Wednesday 12 November 2014

The Unfulfilling Product

Want to know why the WWE product is failing to satisfy so many people? Because there aren’t enough interesting performers on the main roster. The number of wrestlers outside of the main event who have defined interesting characters and get time on TV on a regular basis is slim. As has been commented on by many people many times, most wrestlers on the WWE roster sound and act alike. That’s prohibiting WWE from booking a sufficiently intriguing or fresh product because there’s little chance of variety with the current setup.

Clashing merch from Cena there.
The two undisputed stars WWE currently has are Randy Orton and John Cena. Both have their well-documented faults, but they at least have their own distinct styles of promo and are portrayed consistently so their actions never seem out of character. Part of the reason for that is that the pair carry enough clout to have a say in how they are presented and what they’re given to do. This is something WWE should try to implement for performers lower down the ranks.

Speaking of which WWE has a deceptively thin second tier right now. Dean Ambrose and Seth Rollins have unquestionably been established as two future headliners. Bray Wyatt is mostly on a par with them and Rusev is just a step behind (although his ascent is understandably being handled quite differently). At a push it could be said Dolph Ziggler is on this level too although the years of stops and starts haven’t helped him.

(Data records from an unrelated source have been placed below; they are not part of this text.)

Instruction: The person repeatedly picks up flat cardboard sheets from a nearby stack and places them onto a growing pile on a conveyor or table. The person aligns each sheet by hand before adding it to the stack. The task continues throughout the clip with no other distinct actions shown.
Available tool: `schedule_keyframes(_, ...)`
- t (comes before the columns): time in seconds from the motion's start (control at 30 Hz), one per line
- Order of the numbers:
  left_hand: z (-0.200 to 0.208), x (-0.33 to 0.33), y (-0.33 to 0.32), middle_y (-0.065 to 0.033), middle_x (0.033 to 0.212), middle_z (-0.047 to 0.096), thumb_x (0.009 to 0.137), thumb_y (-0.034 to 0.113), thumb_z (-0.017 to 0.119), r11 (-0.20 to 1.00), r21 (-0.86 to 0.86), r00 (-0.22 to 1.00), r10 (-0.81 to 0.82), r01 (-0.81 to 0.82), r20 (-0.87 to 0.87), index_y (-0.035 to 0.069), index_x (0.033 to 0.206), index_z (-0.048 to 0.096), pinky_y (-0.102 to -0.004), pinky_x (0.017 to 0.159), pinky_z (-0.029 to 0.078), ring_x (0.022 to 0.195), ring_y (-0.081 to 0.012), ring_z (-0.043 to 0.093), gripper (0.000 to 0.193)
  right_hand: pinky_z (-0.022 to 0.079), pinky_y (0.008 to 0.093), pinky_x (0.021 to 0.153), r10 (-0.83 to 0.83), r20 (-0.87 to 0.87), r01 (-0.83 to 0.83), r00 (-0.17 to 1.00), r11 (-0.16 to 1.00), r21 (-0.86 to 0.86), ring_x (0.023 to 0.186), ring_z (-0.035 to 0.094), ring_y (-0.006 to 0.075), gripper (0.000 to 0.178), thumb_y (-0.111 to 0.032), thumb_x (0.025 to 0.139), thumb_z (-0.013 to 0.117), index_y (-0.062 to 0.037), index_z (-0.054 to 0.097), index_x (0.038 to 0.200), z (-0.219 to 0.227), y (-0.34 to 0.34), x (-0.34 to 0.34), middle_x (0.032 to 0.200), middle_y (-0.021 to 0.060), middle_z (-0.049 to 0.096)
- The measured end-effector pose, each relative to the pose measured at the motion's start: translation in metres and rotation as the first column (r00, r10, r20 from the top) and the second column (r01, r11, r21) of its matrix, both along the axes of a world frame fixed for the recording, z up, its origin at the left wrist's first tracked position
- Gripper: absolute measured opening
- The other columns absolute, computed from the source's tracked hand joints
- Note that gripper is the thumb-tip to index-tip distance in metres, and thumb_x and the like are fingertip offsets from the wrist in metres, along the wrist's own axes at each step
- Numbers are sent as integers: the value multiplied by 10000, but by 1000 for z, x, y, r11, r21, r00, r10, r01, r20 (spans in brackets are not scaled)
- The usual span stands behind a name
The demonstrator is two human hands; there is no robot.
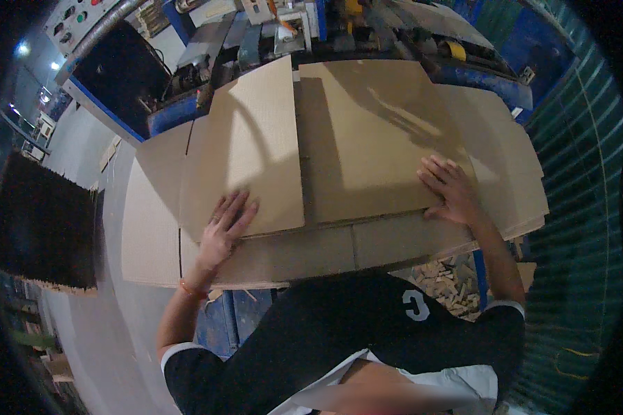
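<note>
Two flaps of a folded cardboard sheet lie side by side in front of me, the left flap and the right flap, with a narrow gap between them. Larger flat cardboard sheets spread out beneath. My left hand rests on the near-left part of the left flap, its fingers stretched out. On the near-right part of the right flap lies my right hand, fingers spread and thumb towards the near edge. Neither hand is gripping anything.
Beyond the cardboard stands a machine with blue frame parts and dark belts. A control panel is at the far left. Cardboard scraps lie below on the right. A green corrugated wall runs along the right; a dark stack stands left.
</note>
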State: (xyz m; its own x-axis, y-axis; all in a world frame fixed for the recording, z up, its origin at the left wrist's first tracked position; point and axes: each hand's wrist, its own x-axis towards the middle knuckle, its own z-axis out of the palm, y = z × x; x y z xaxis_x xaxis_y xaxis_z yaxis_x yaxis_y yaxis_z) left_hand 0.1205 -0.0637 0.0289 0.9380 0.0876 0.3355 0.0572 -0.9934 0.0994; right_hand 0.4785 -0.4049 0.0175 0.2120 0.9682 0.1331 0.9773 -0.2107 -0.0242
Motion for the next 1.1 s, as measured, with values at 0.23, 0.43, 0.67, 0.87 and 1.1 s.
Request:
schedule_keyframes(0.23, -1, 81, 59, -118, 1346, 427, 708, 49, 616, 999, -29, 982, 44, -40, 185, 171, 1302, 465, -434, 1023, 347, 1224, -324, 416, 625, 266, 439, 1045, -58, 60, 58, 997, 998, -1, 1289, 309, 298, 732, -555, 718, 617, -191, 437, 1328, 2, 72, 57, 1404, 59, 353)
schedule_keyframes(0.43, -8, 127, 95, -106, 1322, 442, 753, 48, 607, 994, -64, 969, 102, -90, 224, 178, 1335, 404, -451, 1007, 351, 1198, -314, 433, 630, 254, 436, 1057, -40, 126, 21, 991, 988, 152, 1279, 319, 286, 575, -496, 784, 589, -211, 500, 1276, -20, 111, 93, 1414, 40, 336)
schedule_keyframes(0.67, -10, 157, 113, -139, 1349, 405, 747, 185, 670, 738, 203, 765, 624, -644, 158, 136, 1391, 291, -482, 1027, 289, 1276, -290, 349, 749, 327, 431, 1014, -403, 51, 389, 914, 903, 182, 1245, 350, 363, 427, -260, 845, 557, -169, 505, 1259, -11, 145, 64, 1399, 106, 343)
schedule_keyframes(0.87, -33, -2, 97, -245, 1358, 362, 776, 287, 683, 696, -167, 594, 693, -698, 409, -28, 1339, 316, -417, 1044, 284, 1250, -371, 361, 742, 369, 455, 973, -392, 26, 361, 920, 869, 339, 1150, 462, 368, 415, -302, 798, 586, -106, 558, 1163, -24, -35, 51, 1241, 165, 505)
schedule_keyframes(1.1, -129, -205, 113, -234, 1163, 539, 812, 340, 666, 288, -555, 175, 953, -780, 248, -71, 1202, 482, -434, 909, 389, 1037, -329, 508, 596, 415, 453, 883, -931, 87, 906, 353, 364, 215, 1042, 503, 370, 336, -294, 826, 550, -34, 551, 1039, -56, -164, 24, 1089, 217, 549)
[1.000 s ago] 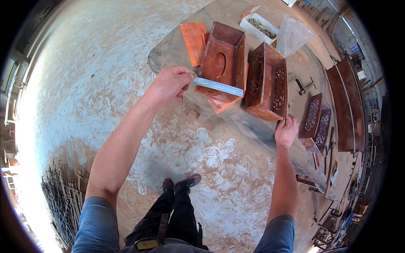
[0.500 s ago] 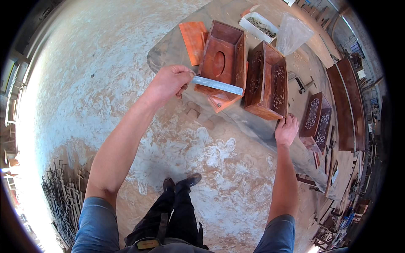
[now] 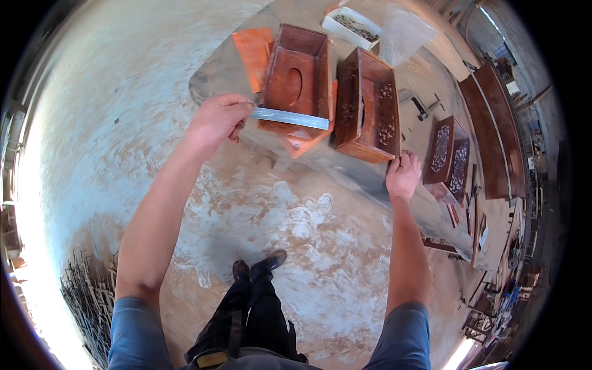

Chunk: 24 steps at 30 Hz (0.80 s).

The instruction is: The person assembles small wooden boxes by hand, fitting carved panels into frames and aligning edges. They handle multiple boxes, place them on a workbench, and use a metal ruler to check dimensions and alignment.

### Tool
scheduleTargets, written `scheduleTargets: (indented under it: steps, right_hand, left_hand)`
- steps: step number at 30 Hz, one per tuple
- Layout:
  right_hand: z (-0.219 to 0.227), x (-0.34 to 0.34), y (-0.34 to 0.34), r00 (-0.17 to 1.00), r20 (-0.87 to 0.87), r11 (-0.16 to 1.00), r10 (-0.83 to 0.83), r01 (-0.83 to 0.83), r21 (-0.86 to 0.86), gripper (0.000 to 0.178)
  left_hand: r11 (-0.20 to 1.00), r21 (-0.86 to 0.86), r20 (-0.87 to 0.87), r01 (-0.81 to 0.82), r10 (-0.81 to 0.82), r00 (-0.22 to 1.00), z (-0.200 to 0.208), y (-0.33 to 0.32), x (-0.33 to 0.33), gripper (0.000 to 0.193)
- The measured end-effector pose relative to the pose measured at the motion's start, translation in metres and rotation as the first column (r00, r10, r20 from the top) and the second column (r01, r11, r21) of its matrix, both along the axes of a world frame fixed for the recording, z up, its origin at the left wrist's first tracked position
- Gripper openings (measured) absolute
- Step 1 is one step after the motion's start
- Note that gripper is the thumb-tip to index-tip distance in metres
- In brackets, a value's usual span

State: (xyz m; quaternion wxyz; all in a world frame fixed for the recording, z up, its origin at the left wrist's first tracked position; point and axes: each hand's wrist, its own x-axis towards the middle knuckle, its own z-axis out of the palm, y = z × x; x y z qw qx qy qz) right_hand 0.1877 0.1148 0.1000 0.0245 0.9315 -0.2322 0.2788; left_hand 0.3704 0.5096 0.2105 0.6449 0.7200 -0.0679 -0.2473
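Observation:
Pinched in my left hand (image 3: pixel 216 123) is one end of a flat grey strip (image 3: pixel 293 118), which reaches rightward over the near end of a reddish-brown wooden box (image 3: pixel 277 77). This open-topped box has an oval cutout in its bottom. To its right stands a second wooden box (image 3: pixel 364 140), open on top, with carved openwork in its side. My right hand (image 3: pixel 404 176) has its fingers closed at that box's near right corner; the fingertips are partly hidden. Orange boards (image 3: pixel 251 54) lie beside and beneath the left box.
A white tray (image 3: pixel 330 26) of small pieces and a clear plastic bag (image 3: pixel 401 37) are at the table's far side. Right of the boxes lie a clamp (image 3: pixel 419 108), another carved box (image 3: pixel 441 154) and long brown boards (image 3: pixel 493 123). Thin rods (image 3: pixel 86 302) are piled on the floor at left.
The table and boxes have shifted left and slightly up in view as my head turned. Both hands keep nearly the same places against the boxes, the strip still in the left one.

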Motion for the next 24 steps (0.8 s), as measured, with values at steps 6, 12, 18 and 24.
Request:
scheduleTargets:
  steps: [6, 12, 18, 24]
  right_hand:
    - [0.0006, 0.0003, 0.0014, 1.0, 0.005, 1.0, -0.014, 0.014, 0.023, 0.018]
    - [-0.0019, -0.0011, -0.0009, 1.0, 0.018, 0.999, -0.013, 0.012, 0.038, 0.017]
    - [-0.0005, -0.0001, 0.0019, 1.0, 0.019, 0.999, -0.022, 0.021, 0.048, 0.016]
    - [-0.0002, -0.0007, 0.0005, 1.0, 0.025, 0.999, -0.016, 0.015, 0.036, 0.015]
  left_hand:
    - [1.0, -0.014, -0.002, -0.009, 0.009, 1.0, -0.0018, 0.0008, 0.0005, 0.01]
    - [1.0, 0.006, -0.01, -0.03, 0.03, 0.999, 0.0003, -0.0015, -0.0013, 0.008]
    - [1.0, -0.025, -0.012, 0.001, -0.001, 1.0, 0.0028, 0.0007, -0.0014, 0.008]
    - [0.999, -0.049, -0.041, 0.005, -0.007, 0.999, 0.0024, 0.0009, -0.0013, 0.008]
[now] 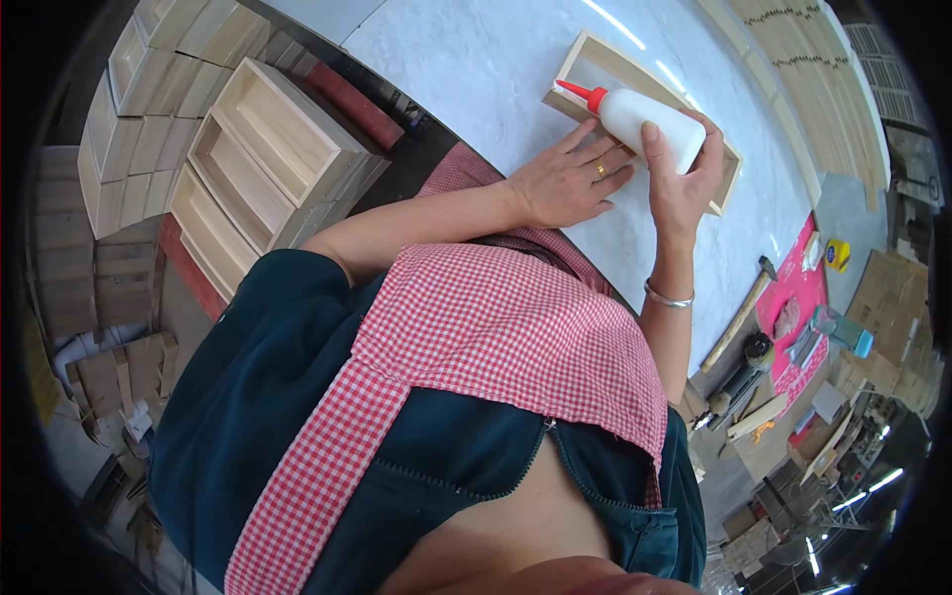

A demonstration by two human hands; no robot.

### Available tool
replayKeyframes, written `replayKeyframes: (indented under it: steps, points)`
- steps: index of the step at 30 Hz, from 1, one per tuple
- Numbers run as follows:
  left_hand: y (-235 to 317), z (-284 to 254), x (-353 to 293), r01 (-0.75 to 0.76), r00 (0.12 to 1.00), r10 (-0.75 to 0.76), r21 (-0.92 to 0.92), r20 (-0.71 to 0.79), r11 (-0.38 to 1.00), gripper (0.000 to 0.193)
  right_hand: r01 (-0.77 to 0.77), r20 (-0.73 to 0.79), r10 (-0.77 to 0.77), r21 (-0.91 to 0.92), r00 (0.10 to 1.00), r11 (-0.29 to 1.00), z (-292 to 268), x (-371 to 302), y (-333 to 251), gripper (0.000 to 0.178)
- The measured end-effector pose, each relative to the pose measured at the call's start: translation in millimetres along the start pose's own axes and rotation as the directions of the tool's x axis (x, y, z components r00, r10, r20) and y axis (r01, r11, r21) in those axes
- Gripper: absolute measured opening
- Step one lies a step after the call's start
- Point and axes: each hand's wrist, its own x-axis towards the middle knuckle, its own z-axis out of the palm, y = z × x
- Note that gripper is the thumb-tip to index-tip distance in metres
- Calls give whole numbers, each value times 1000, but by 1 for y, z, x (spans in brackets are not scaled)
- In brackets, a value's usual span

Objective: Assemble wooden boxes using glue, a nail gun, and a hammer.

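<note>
My right hand [679, 183] grips a white squeeze bottle [650, 124] with a red nozzle, held tilted so the tip points left. Its tip is over the left end of a long, narrow wooden frame [620, 52] lying on the pale marbled tabletop [476, 74]. Beside the frame's near side rests my left hand [575, 178], fingers stretched out and spread, a ring on one of them. Those fingertips reach to the frame's near edge under the bottle; whether they press on it is hard to tell. The bottle and right hand hide part of the frame.
Stacked wooden boxes [263, 149] stand left of the table, with more stacks [149, 109] behind. Wooden strips [813, 79] are piled at the table's far right. A hammer [739, 315], a pink sheet [790, 288], a yellow tape roll [838, 255] and a bottle with blue cap [843, 330] lie rightward.
</note>
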Motion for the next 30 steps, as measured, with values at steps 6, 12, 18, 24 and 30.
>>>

The injured list is depriving WWE of a few guys who would otherwise be included in these lists of top stars. Daniel Bryan is the only other bona fide full-time headliner WWE currently has under contract, but there’s no idea of when he’ll be returning to the ring. Roman Reigns would easily be ranked alongside Ambrose and Rollins as a definite future star, though that’s more to do with WWE’s clear infatuation with him than any work he’s done to show that he merits a shove to the top. And Bad News Barrett would be ranked alongside ‘The Show Off’ as a man clinging to relevance at the lower reaches of WWE’s sparse upper mid-card.

But after these names things fall off a cliff. You have the likes of the Uso brothers, Cesaro, The Miz, Sheamus, Goldust and Stardust, all of whom have sketched out characters and not a huge amount else. Some of them have made more of what they’ve been given than others. Miz and Stardust, for example, have both thrown themselves into what they’ve been given, as has Miz’s stunt double Damien Mizdow. But they’ve not been given much and even those who turn what they’re given into something worthwhile don’t have their efforts rewarded.

The trouble with guys at this level is that they only have competitive matches with each other. Any time they interact with people higher up the pecking order than them they lose, and generally in a pretty one-sided effort. We are not given any reason to believe they’re going anywhere and that stops us investing in them passed a certain point.

Two of the handful of guys who stand out in a barren mid-card.
The answer to this, fairly obviously, is for WWE to do a couple of things. First, do more to establish the mid-card characters currently on TV to get us invested in them and believing they might actually amount to something. Once that’s done call up some guys from NXT and give them the same treatment. That would create a more diverse, appealing mid-card to elevate people from as and when they’re needed or they develop naturally beyond it.

This would allow RAW to be fleshed out with storylines involving guys who aren’t in the main event. Which is desirable because it would go a long way towards making RAW a more enjoyable show. The current model of a three hour show retreading the same batch of match-ups week after week isn’t what a wrestling audience wants in 2014. It’s too much to expect everyone to jump into something next week, but a realistic goal is to have everyone doing something by the time WrestleMania 31 rolls around. What else are the writers paid for if not to write storylines, after all?

The overriding message here is that WWE needs to do more with its non-main event performers. Something which I’ve written before and will certainly write again. They’re unlikely to, because there are more pressing concerns for the company right now. But things like the Network’s creaky opening year would all be solved, in the long term, by a greater effort being made with the roster. The wrestlers are, at the end of the day, what we all tune in to see.